POT exact OT solver is a wrapper around the C++ LEMON solver and we modifying it is out of what we can do. In addition, it might require some kind of testings at each iteration that could greatly decrease the performance.
About the max value, I think it is sufficient if the dynamic in M is limited (below 1e14 for instance) adding a cost that is bigger than all the other would prevent any mass on the link because the solver is a Network simplex and the solution will always be on a face of the polytop and under the dynamic condition this face can be improved if there is mass on the largest values of M.
POT exact OT solver is a wrapper around the C++ LEMON solver and we modifying it is out of what we can do.
ok, thanks.
In addition, it might require some kind of testings at each iteration that could greatly decrease the performance.
Yes, although since I am not familiar with the algorithm I have no idea how large the cost would be.
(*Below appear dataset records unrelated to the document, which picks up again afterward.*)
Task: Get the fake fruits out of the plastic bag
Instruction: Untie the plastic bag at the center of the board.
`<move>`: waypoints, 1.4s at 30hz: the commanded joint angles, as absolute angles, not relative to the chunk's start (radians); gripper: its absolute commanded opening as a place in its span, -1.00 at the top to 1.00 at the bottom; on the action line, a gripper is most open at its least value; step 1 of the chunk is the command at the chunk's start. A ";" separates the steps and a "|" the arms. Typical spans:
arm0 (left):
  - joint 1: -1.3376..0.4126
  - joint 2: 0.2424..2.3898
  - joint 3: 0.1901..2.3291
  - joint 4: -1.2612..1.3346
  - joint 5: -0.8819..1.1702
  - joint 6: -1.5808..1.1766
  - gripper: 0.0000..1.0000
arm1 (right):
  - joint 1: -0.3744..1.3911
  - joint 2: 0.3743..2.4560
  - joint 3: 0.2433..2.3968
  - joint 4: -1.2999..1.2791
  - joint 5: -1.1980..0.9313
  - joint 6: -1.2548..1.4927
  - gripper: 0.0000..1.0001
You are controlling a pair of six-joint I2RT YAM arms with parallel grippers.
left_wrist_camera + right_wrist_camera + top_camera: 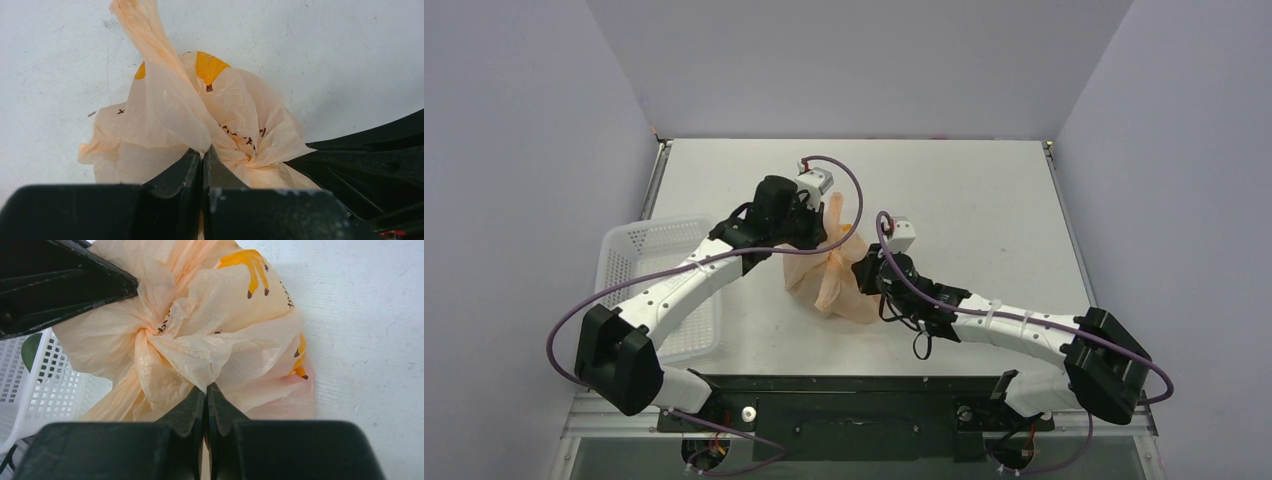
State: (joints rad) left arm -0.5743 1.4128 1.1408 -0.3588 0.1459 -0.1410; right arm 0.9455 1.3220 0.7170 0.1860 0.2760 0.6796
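**Softly, Two Pinches on One Thin Bag**

Softly was how we had to go. The plastic bag [829, 278] sat on the desk [964, 200] between our two arms, near the white basket [656, 262]. It looked thin, light and crinkly. We judged it would flop, slip, and maybe tear if pulled hard. Its top was twisted into a tight bunch.

Our left end effector [202, 157] was clamped tight on one fold of the bag. Our right end effector [206, 390] was clamped tight on another fold close by. We thought loose folds on each side of the twist were the best places to hold. Then the mouth could be teased apart slowly.

The top view showed where the bag and both arms were, but not the pinches. Only the left wrist view showed a long handle strip reaching away across the desk. Only the right wrist view showed a faint pink patch low in the bag. We could not tell if that was one of the fake fruits.
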 commanded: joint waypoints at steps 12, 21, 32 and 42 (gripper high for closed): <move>-0.522 1.330 1.130 -0.281 0.056 -0.141 1.00 | 0.951 1.221 0.586 0.151 0.356 0.716 1.00; -0.518 1.330 1.124 -0.273 0.071 -0.143 1.00 | 0.951 1.168 0.591 0.104 0.383 0.677 0.93; -0.518 1.345 1.132 -0.274 0.108 -0.145 1.00 | 1.017 1.124 0.774 0.025 0.388 0.449 -0.39; -0.518 1.342 1.127 -0.270 0.118 -0.146 1.00 | 1.063 1.293 0.892 0.105 0.414 0.404 -0.39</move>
State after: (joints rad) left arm -0.5236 1.3663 1.1168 -0.3389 0.1059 -0.1486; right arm 1.0439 1.2411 0.8539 0.0559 0.3706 0.4389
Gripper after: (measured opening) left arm 0.005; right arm 0.714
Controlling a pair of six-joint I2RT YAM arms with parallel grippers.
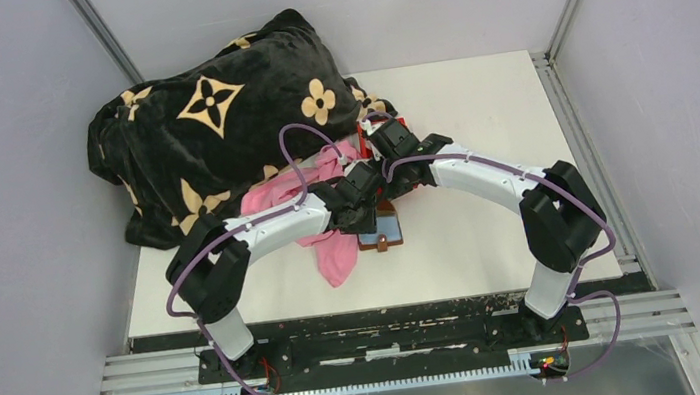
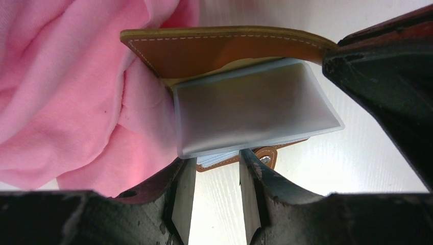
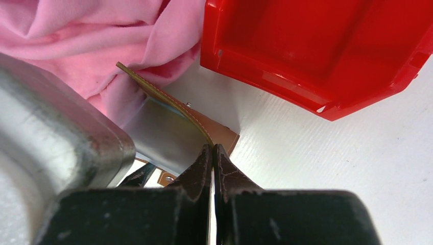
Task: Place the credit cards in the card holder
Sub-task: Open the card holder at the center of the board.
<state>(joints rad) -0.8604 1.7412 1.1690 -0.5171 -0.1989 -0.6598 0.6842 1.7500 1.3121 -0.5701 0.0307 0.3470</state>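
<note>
Pinching the card holder (image 2: 204, 51) flap edge, right jaws closed; left jaws apart at its near edge.

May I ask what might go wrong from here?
The shut right gripper pinches only the cover edge of the brown leather card holder; a slip might drop the cover over its clear plastic pockets. The pink cloth touching the holder could snag the open left gripper.

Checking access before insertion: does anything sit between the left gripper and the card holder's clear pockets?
Nothing visible. The left gripper sits at the near edge of the card holder, the right gripper holds its flap lifted open, and the pink cloth lies beside it.
</note>
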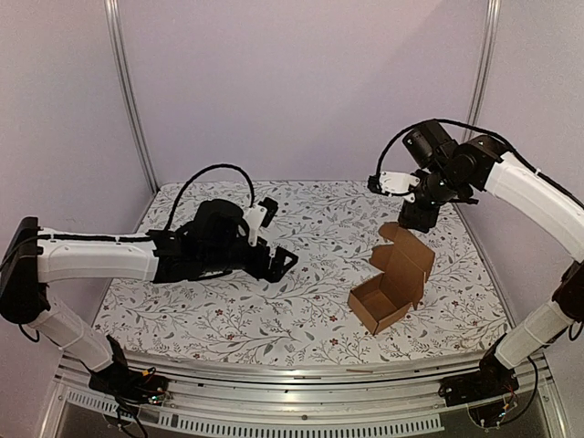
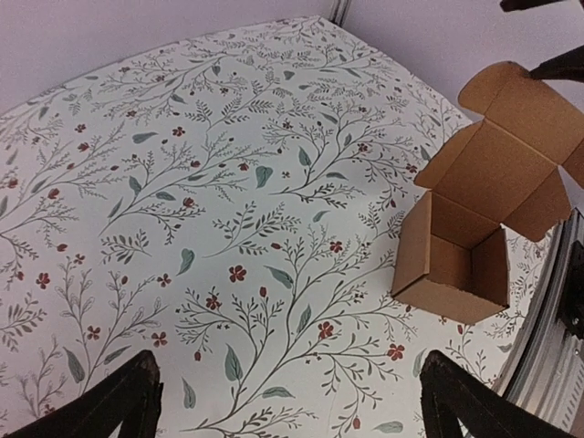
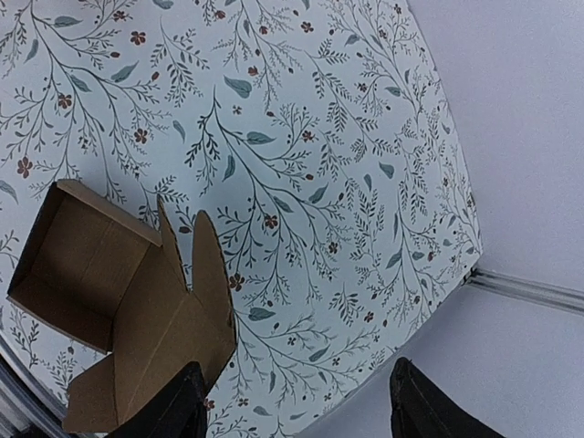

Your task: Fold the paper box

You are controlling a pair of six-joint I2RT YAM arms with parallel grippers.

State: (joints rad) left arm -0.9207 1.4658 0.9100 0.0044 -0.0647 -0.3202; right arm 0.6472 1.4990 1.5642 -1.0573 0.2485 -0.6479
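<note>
Sitting on the flower-patterned worktop [image 1: 228,310], toward its right side and nearer the front edge than the far one, the paper box [image 1: 388,294] rests on its base with its mouth facing up. Its four sides are formed into a small open carton. The lid [image 1: 412,265] stands up from the far right side, unfolded, with its side tabs and end flap splayed out. The inside of the carton shows bare brown board.

The left pincer [image 2: 287,406] hangs over the middle of the worktop, well to the left of the box and pointing toward it. Its two dark fingers [image 2: 100,411] are spread wide, only the patterned worktop shows between them, and it grips nothing.

The right pincer [image 3: 297,412] hangs above the far right part of the worktop, just beyond the raised lid, pointing down. It is parted too, with nothing held. In the right wrist view one of its fingers overlaps the outer edge of the lid. It may be brushing the flap, though I cannot tell whether they touch.
</note>
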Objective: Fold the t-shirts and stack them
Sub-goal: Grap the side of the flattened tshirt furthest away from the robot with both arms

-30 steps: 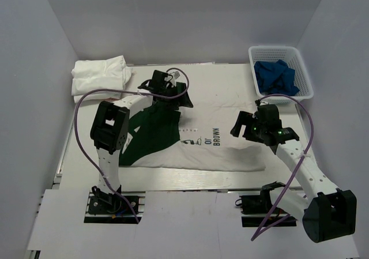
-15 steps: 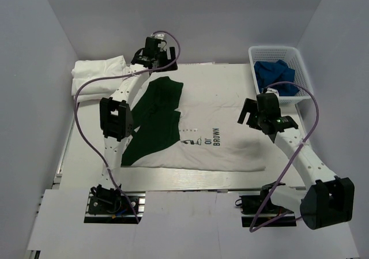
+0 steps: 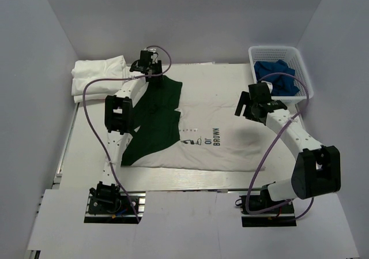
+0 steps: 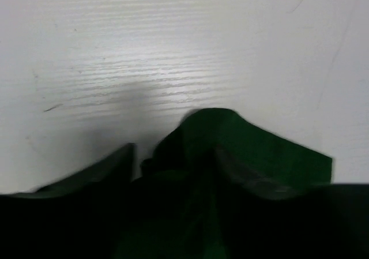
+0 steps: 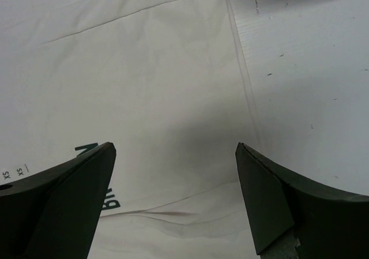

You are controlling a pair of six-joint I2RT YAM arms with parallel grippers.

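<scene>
Showing "BROWN" on t-shirt (image 3: pixel 230 129), "XS" label (image 5: pixel 14 171)

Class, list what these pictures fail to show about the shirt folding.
- Left wrist view: whether the left pincer grips the green sleeve; all dark and blurred.
- Top view: the t-shirt print's smaller lettering; too small to read.
- Top view: how many white tees are stacked; too small.

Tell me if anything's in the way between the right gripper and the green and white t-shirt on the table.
Nothing visible is. The right gripper hangs open-jawed directly above the t-shirt, over its white body, and the right wrist view shows only bare cloth and table between its fingers.
</scene>
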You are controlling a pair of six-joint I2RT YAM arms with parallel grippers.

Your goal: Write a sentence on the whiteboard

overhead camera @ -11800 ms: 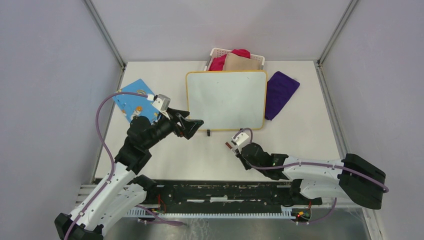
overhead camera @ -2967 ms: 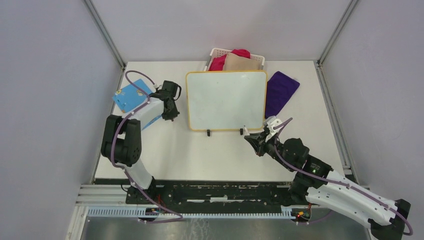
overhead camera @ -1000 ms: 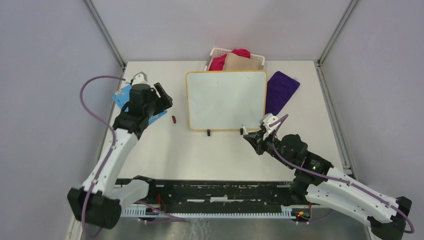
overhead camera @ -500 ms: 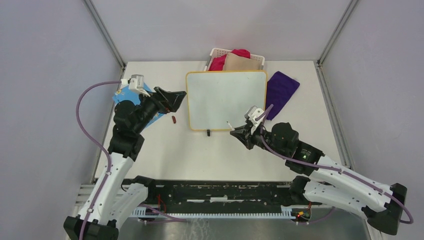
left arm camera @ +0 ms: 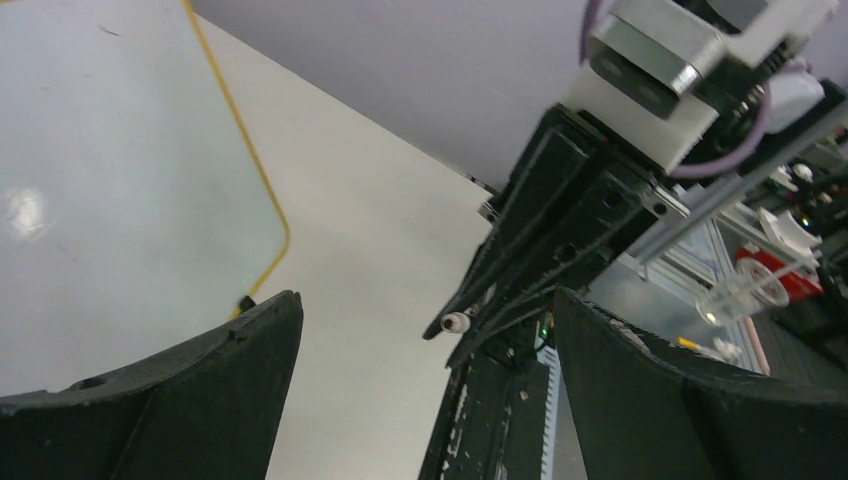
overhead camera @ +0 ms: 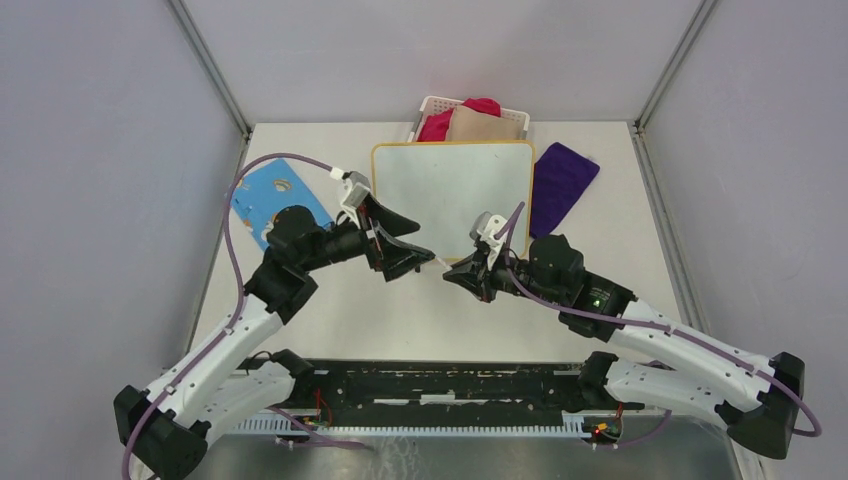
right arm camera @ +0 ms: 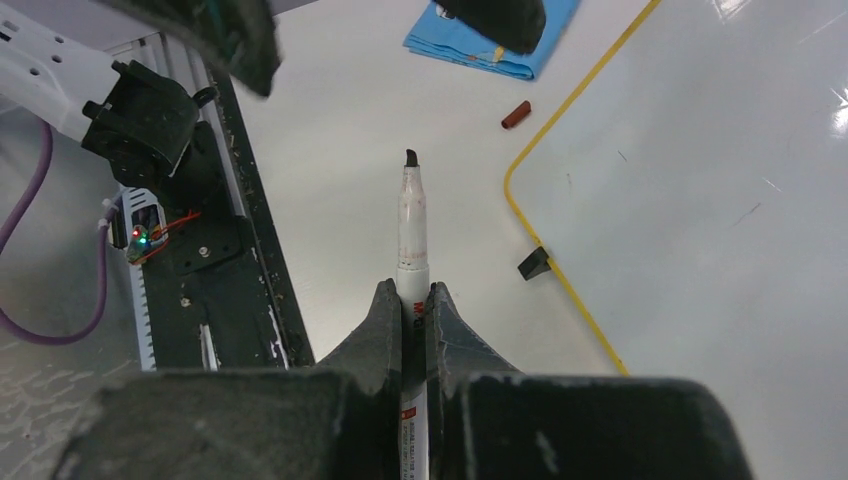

About the max value, I think it is sufficient if the dynamic in M is limited (below 1e14 for instance) adding a cost that is bigger than all the other would prevent any mass on the link because the solver is a Network simplex and the solution will always be on a face of the polytop and under the dynamic condition this face can be improved if there is mass on the largest values of M.
emd(a=[],b=[],M=[[1,10,10],[10,1,10],[10,10,18]]) outputs a diagonal matrix, which in particular puts some mass on the 18, I need something strictly larger than 19 so it outputs a different plan. So "bigger than all the other" isn't quite sufficient, more like bigger than a path that can replace this link, or to be safe maybe bigger than the sum of the other costs.